### Task description
Please return every line in the following data that includes the string "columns".

### Records from a collection
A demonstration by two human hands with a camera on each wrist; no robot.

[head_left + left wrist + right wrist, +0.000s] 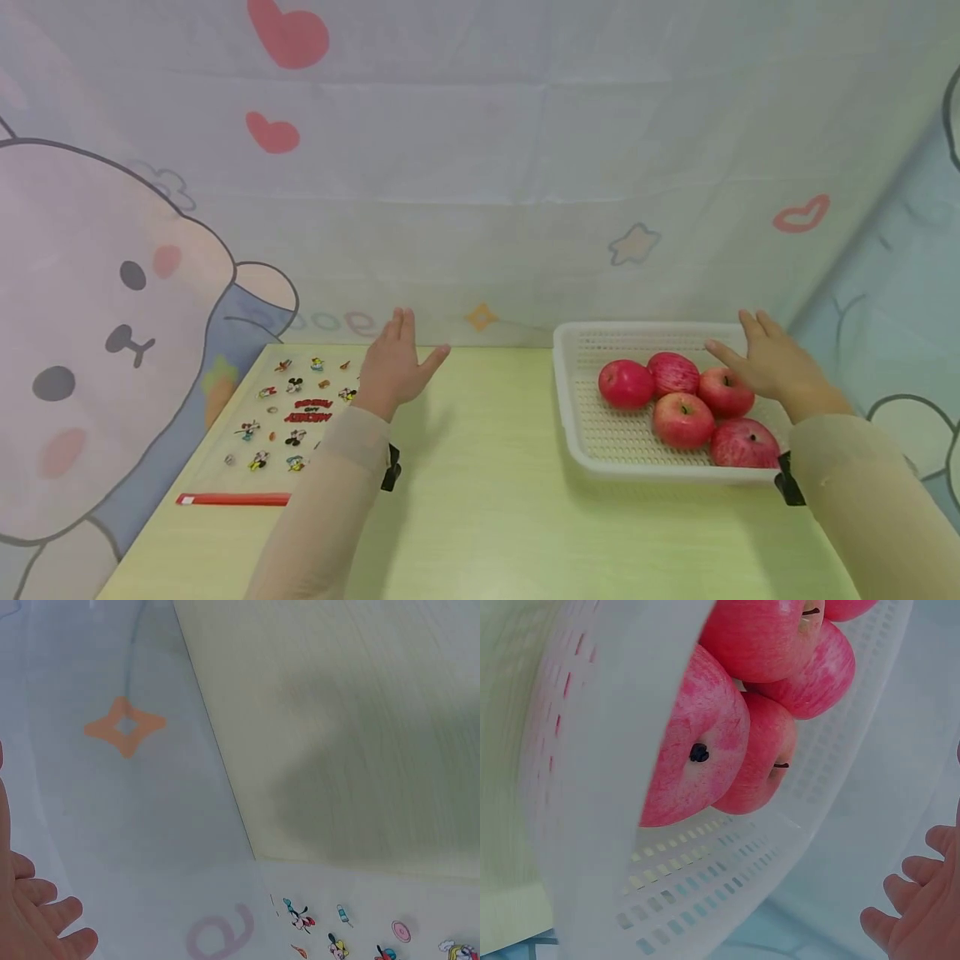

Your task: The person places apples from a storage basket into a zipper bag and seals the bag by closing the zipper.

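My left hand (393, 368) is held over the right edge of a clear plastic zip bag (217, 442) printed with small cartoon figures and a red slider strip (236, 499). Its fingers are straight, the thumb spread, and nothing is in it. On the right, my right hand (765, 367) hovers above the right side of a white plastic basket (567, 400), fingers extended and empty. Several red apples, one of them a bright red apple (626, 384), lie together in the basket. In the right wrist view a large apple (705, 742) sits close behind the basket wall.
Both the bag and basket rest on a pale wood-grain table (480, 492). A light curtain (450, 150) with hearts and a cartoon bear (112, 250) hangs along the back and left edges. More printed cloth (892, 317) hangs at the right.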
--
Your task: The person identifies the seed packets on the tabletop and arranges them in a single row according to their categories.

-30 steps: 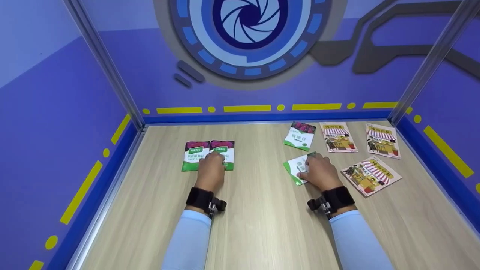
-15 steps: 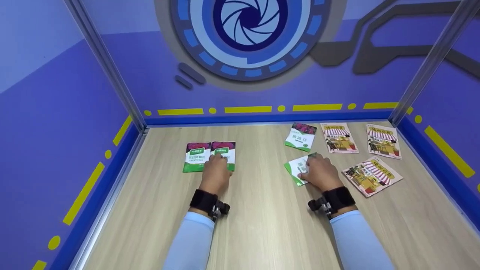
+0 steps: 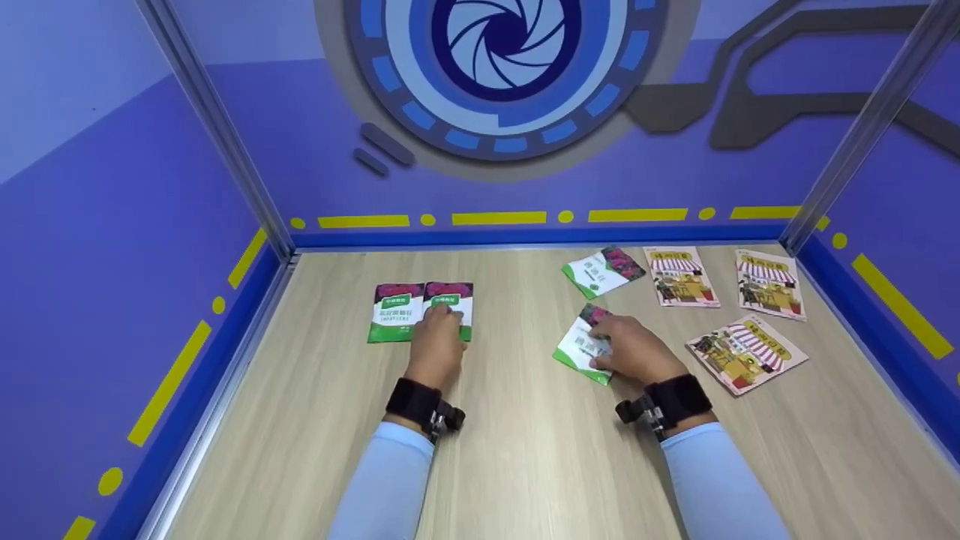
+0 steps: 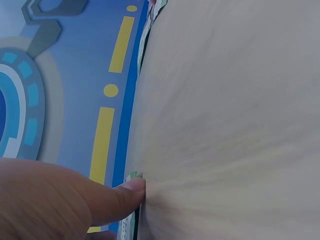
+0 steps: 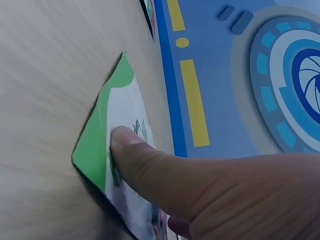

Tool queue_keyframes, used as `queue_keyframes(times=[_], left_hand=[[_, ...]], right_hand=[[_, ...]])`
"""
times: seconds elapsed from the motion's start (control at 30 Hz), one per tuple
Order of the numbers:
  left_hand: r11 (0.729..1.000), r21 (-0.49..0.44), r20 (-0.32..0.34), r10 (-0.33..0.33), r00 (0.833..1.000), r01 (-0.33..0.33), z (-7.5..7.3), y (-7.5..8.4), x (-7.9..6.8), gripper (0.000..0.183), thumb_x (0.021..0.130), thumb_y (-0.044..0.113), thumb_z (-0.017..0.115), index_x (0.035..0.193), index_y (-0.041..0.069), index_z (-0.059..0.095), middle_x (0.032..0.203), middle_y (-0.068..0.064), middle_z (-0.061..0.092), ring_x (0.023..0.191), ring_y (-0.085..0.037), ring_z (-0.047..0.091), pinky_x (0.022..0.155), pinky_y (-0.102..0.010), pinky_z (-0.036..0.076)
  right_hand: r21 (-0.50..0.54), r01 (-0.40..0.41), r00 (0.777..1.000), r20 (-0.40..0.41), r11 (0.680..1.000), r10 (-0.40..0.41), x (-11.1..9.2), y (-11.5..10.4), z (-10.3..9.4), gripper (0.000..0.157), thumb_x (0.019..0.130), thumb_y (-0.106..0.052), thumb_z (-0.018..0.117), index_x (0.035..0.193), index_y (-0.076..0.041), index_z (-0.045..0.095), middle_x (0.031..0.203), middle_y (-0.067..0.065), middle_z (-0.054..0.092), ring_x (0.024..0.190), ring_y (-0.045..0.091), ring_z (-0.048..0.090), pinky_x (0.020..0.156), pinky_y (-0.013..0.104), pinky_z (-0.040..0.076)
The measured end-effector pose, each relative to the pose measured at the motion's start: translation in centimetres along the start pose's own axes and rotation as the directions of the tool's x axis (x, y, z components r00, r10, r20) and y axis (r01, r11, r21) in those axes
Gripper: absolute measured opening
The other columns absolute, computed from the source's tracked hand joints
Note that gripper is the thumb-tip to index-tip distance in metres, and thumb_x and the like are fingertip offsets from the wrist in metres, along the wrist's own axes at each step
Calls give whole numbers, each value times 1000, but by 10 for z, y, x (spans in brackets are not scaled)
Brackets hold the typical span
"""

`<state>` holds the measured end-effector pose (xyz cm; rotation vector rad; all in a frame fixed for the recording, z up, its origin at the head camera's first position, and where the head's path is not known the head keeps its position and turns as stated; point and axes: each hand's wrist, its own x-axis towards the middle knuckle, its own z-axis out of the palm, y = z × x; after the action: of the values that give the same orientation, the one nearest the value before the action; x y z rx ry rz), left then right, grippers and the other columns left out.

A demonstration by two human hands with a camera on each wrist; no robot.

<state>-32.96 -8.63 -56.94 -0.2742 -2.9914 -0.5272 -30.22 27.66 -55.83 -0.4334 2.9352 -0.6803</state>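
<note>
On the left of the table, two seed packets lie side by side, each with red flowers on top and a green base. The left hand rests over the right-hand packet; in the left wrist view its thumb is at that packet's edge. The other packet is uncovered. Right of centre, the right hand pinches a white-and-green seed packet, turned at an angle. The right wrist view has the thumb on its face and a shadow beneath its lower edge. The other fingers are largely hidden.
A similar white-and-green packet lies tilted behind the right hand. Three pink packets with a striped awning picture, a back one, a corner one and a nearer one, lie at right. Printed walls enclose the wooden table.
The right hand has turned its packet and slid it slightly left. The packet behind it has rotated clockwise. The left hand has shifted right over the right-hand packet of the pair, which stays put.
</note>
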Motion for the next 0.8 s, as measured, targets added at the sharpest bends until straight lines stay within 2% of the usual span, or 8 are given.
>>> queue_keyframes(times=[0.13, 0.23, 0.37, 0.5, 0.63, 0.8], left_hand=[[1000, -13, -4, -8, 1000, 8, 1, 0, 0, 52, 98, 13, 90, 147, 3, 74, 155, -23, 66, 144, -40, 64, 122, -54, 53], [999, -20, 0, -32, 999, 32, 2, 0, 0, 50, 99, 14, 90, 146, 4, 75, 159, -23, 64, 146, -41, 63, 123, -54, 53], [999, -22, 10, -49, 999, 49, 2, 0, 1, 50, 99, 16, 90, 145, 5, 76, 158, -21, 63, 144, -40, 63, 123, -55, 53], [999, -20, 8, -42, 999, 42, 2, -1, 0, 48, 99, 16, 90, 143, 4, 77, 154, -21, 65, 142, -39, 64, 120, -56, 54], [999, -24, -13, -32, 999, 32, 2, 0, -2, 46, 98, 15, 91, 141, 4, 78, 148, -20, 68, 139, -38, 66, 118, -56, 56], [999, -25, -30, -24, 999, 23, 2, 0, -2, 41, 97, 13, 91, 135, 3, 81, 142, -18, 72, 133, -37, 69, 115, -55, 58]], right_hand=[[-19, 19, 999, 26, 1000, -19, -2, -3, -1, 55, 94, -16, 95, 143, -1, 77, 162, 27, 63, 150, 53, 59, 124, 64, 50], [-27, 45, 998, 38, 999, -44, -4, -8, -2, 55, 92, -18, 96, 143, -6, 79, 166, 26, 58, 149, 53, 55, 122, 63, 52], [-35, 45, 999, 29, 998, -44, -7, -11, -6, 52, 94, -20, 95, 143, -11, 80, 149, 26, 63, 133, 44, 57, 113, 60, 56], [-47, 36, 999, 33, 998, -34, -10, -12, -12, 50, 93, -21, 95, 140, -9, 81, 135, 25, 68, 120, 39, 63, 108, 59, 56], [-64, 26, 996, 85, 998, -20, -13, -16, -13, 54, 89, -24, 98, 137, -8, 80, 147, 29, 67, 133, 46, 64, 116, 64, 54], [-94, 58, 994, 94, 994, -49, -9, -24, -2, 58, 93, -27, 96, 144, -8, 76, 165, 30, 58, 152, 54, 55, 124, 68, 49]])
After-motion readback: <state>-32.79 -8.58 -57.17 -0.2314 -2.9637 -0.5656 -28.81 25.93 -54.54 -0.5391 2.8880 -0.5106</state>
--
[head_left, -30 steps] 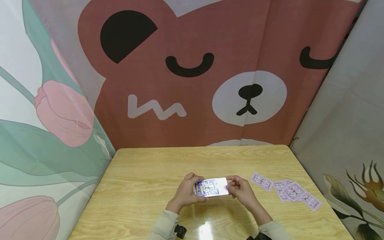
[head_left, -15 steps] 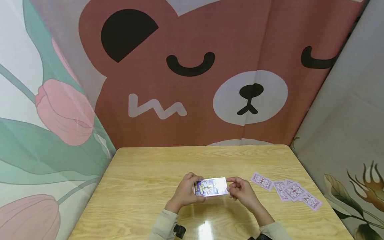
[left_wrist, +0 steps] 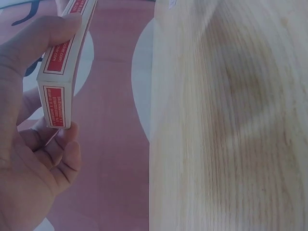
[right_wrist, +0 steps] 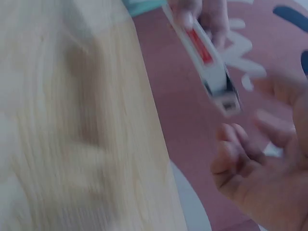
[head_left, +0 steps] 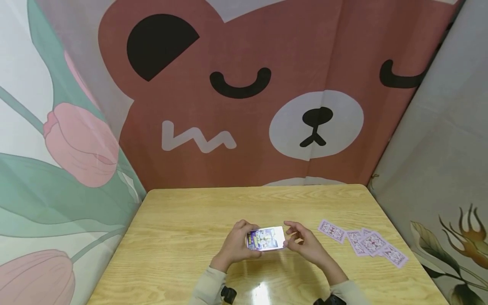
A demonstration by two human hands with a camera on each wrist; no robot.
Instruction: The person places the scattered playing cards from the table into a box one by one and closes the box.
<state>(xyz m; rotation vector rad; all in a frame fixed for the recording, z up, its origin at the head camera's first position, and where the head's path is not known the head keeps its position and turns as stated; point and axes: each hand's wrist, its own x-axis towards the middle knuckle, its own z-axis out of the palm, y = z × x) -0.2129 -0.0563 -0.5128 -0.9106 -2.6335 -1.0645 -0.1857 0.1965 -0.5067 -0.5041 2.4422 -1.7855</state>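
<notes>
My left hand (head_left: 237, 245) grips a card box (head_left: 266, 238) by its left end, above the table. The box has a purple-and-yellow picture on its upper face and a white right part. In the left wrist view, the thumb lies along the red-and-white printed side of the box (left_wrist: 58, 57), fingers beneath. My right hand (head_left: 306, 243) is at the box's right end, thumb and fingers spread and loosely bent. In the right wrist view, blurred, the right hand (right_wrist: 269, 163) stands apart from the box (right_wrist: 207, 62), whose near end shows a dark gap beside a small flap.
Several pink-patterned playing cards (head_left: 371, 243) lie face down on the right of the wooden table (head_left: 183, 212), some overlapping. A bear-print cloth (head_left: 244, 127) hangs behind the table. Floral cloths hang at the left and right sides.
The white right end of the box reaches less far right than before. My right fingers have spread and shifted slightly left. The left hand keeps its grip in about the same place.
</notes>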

### Output below
The other columns absolute, computed from the source's tracked hand joints
`<state>` holds the measured end-effector pose (xyz cm; rotation vector rad; all in a frame fixed for the recording, z up, its origin at the head camera's first position, and where the head's path is not known the head keeps its position and turns as stated; point and axes: each hand's wrist, its own x-axis towards the middle knuckle, its own z-axis out of the palm, y = z × x; after the action: of the values that give the same orientation, the one nearest the value before the action; x y z rx ry rz), left then right, grippers and the other columns left out.

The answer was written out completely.